**Task to carry out**. Top to bottom, every record is to be copied word for word.

**Material for this task**.
- Opening Delimiter -

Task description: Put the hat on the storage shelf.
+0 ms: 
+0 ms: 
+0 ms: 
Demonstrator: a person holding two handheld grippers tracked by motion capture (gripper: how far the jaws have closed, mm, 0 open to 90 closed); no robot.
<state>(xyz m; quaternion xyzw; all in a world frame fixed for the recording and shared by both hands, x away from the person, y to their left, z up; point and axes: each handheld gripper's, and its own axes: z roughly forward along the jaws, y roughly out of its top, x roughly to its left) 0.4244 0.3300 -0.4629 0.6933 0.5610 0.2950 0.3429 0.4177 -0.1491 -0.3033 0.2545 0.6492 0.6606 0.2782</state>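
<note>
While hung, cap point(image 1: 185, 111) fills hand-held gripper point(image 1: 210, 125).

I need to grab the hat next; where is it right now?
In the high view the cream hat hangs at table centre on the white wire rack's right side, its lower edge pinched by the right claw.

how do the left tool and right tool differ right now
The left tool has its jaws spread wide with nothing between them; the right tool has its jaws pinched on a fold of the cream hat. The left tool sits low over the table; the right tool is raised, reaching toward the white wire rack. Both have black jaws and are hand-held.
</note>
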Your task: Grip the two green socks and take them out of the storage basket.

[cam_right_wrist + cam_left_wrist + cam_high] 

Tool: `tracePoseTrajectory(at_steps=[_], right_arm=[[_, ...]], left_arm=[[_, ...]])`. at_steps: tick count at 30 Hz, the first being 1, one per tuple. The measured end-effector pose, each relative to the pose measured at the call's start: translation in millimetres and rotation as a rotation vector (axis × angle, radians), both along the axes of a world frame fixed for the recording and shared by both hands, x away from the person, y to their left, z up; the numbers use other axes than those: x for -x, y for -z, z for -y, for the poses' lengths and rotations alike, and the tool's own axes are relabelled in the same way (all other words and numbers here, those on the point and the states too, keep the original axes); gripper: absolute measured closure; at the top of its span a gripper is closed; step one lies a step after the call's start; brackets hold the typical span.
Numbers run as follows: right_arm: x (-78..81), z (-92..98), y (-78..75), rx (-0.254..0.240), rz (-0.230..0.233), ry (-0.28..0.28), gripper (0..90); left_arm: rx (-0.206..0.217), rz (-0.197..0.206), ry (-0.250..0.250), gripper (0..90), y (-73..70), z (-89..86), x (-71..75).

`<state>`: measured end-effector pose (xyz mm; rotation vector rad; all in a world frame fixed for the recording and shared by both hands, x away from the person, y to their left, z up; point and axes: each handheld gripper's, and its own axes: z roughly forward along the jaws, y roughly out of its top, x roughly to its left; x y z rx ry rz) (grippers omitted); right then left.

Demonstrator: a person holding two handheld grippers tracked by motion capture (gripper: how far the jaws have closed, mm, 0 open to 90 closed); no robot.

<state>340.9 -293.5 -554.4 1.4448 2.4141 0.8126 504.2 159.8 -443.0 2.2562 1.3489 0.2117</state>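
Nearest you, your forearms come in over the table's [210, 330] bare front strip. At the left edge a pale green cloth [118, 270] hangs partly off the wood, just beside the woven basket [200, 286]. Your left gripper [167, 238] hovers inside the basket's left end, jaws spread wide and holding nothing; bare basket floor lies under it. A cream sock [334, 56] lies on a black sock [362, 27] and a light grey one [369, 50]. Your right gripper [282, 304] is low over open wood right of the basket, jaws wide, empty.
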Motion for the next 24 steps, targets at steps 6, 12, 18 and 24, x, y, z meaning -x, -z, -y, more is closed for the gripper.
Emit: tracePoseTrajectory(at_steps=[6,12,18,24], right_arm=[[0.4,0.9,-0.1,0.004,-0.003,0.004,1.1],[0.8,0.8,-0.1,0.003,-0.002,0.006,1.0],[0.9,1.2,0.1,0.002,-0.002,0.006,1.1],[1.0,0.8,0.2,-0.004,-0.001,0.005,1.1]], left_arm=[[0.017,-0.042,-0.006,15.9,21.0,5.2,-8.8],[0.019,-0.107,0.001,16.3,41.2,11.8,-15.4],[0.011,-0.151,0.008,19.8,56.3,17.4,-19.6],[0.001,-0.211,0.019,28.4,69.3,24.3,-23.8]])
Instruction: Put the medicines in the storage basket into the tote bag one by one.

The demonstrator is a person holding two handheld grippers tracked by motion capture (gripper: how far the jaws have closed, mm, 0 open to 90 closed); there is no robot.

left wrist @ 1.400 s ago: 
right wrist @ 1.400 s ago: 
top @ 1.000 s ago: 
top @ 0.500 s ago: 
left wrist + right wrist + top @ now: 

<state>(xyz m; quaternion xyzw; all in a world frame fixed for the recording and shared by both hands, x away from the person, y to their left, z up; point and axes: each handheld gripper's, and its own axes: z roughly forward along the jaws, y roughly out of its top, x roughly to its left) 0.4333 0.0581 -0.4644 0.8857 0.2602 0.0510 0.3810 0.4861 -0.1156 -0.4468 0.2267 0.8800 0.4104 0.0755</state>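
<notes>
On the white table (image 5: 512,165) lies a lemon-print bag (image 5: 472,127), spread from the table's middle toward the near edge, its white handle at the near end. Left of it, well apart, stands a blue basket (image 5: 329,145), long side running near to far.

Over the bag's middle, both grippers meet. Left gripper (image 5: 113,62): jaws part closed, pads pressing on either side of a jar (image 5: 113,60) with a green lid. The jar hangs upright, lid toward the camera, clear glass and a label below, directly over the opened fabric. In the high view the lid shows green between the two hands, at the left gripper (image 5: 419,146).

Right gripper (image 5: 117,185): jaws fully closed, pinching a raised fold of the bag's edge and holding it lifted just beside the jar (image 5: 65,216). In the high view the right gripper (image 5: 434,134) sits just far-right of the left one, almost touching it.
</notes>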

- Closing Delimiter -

**Task response**.
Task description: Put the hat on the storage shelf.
+0 ms: 
+0 ms: 
+0 ms: 
Demonstrator: a person holding two handheld grippers tracked by motion capture (gripper: how far the jaws have closed, mm, 0 open to 90 closed); no robot.
<state>(xyz m; quaternion xyzw; all in a world frame fixed for the recording and shared by both hands, x away from the person, y to their left, z up; point and axes: each handheld gripper's, and its own axes: z roughly forward along the jaws, y roughly out of its top, x roughly to its left) 0.4244 0.3300 -0.4629 0.6933 0.5610 0.2950 0.3429 0.4177 -0.1491 -0.3033 0.2545 0.6492 0.6606 0.2782</state>
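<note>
While hung, cap point(image 1: 185, 111) fills hand-held gripper point(image 1: 210, 125).

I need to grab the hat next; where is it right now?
In the high view the cream hat hangs at table centre on the white wire rack's right side, its lower edge pinched by the right claw.

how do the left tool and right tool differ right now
The left tool has its jaws spread wide with nothing between them; the right tool has its jaws pinched on a fold of the cream hat. The left tool sits low over the table; the right tool is raised, reaching toward the white wire rack. Both have black jaws and are hand-held.
</note>
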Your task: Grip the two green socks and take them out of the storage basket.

[cam_right_wrist + cam_left_wrist + cam_high] 

Tool: `tracePoseTrajectory(at_steps=[_], right_arm=[[_, ...]], left_arm=[[_, ...]])`. at_steps: tick count at 30 Hz, the first being 1, one per tuple. The measured end-effector pose, each relative to the pose measured at the call's start: translation in millimetres and rotation as a rotation vector (axis × angle, radians), both along the axes of a world frame fixed for the recording and shared by both hands, x away from the person, y to their left, z up; the numbers use other axes than those: x for -x, y for -z, z for -y, for the poses' lengths and rotations alike, and the tool's own axes are relabelled in the same way (all other words and numbers here, those on the point and the states too, keep the original axes); gripper: absolute measured closure; at the top of its span a gripper is closed; step one lies a step after the call's start; brackets hold the typical span.
Numbers run as follows: right_arm: x (-78..81), z (-92..98), y (-78..75), rx (-0.254..0.240), rz (-0.230..0.233), ry (-0.28..0.28), gripper (0..90); left_arm: rx (-0.206..0.217), rz (-0.197..0.206), ry (-0.250..0.250), gripper (0..90), y (-73..70), z (-89..86), x (-71..75).

`<state>`: measured end-effector pose (xyz mm; rotation vector rad; all in a world frame fixed for the recording and shared by both hands, x away from the person, y to their left, z up; point and axes: each handheld gripper's, and its own axes: z roughly forward along the jaws, y roughly out of its top, x roughly to its left; x y z rx ry rz) (grippers omitted); right then left.

Demonstrator: a person holding two handheld grippers tracked by motion capture (gripper: how far the jaws have closed, mm, 0 open to 90 closed); no robot.

<state>340.9 -293.5 -554.4 1.4448 2.4141 0.8126 504.2 159.8 -443.0 2.2562 1.3489 0.2117</state>
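Nearest you, your forearms come in over the table's [210, 330] bare front strip. At the left edge a pale green cloth [118, 270] hangs partly off the wood, just beside the woven basket [200, 286]. Your left gripper [167, 238] hovers inside the basket's left end, jaws spread wide and holding nothing; bare basket floor lies under it. A cream sock [334, 56] lies on a black sock [362, 27] and a light grey one [369, 50]. Your right gripper [282, 304] is low over open wood right of the basket, jaws wide, empty.
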Motion for the next 24 steps, targets at steps 6, 12, 18 and 24, x, y, z meaning -x, -z, -y, more is closed for the gripper.
Emit: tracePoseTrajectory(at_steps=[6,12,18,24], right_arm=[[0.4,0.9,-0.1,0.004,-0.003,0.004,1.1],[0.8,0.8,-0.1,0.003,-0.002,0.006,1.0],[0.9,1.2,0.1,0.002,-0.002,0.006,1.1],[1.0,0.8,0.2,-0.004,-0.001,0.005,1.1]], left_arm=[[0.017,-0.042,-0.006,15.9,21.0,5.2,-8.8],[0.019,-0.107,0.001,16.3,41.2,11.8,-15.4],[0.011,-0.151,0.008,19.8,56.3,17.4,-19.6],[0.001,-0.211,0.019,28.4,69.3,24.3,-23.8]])
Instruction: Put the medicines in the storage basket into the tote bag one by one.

The demonstrator is a person holding two handheld grippers tracked by motion capture (gripper: how far the jaws have closed, mm, 0 open to 90 closed); there is no robot.

left wrist @ 1.400 s ago: 
right wrist @ 1.400 s ago: 
top @ 1.000 s ago: 
top @ 0.500 s ago: 
left wrist + right wrist + top @ now: 

<state>(xyz m; quaternion xyzw; all in a world frame fixed for the recording and shared by both hands, x away from the person, y to their left, z up; point and axes: each handheld gripper's, and its own axes: z roughly forward along the jaws, y roughly out of its top, x roughly to its left) 0.4333 0.0581 -0.4644 0.8857 0.2602 0.0510 0.3810 0.4861 -0.1156 -0.4468 0.2267 0.8800 0.4104 0.0755</state>
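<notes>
On the white table (image 5: 512,165) lies a lemon-print bag (image 5: 472,127), spread from the table's middle toward the near edge, its white handle at the near end. Left of it, well apart, stands a blue basket (image 5: 329,145), long side running near to far.

Over the bag's middle, both grippers meet. Left gripper (image 5: 113,62): jaws part closed, pads pressing on either side of a jar (image 5: 113,60) with a green lid. The jar hangs upright, lid toward the camera, clear glass and a label below, directly over the opened fabric. In the high view the lid shows green between the two hands, at the left gripper (image 5: 419,146).

Right gripper (image 5: 117,185): jaws fully closed, pinching a raised fold of the bag's edge and holding it lifted just beside the jar (image 5: 65,216). In the high view the right gripper (image 5: 434,134) sits just far-right of the left one, almost touching it.
</notes>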

No further answer is needed.